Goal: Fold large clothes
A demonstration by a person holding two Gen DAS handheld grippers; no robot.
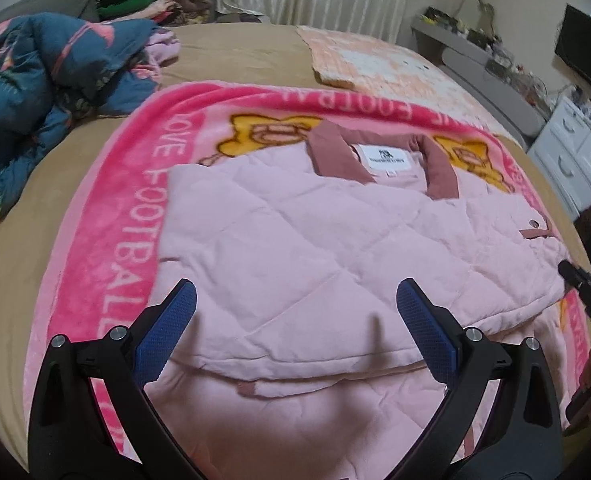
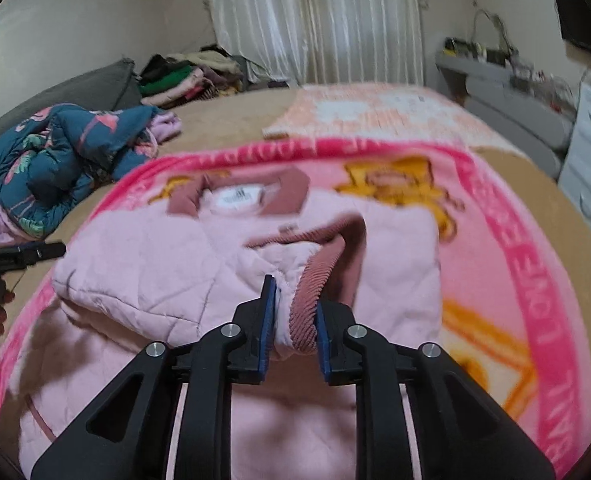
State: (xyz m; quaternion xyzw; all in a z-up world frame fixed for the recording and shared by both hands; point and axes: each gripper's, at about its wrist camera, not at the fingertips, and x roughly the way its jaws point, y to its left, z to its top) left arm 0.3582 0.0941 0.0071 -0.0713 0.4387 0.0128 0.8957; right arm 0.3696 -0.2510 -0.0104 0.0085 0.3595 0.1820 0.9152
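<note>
The pink quilted jacket (image 1: 295,240) lies flat on the pink blanket (image 1: 107,216) spread over the bed (image 1: 235,56), collar away from the cameras.

The step in hand looks like folding in a sleeve: the right tool (image 2: 295,316) is clamped on the ribbed cuff (image 2: 307,312), with the sleeve bunched and lifted over the jacket's body. The left tool (image 1: 295,316) hangs over the near hem with its jaws wide apart and nothing between them.

Next, the cuff probably has to be carried across the chest and laid down flat before it is let go, while the left tool could pin or smooth the near fold.

Only the right wrist view shows the grip on the cuff; in the left view the right tool is just a dark tip at the jacket's far right edge. The left view shows the near hem already doubled over.
</note>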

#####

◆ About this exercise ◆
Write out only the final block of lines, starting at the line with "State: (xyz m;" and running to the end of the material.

◆ Exercise response ◆
State: (xyz m; quaternion xyzw; all in a z-up world frame fixed for the recording and shared by both hands; point and axes: each gripper's, at about its wrist camera, not at the fingertips, and x roughly the way its jaws point, y to its left, z to its top) left arm 0.3582 0.0941 0.0071 -0.0713 0.4387 0.0128 0.8957; right arm 0.3696 -0.2510 -0.0104 0.0085 0.3595 0.1820 0.9152
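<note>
The pink quilted jacket (image 1: 295,240) lies flat on the pink blanket (image 1: 107,216) spread over the bed (image 1: 235,56), collar away from the cameras.

The step in hand looks like folding in a sleeve: the right tool (image 2: 295,316) is clamped on the ribbed cuff (image 2: 307,312), with the sleeve bunched and lifted over the jacket's body. The left tool (image 1: 295,316) hangs over the near hem with its jaws wide apart and nothing between them.

Next, the cuff probably has to be carried across the chest and laid down flat before it is let go, while the left tool could pin or smooth the near fold.

Only the right wrist view shows the grip on the cuff; in the left view the right tool is just a dark tip at the jacket's far right edge. The left view shows the near hem already doubled over.
</note>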

The work is done, and the output is complete.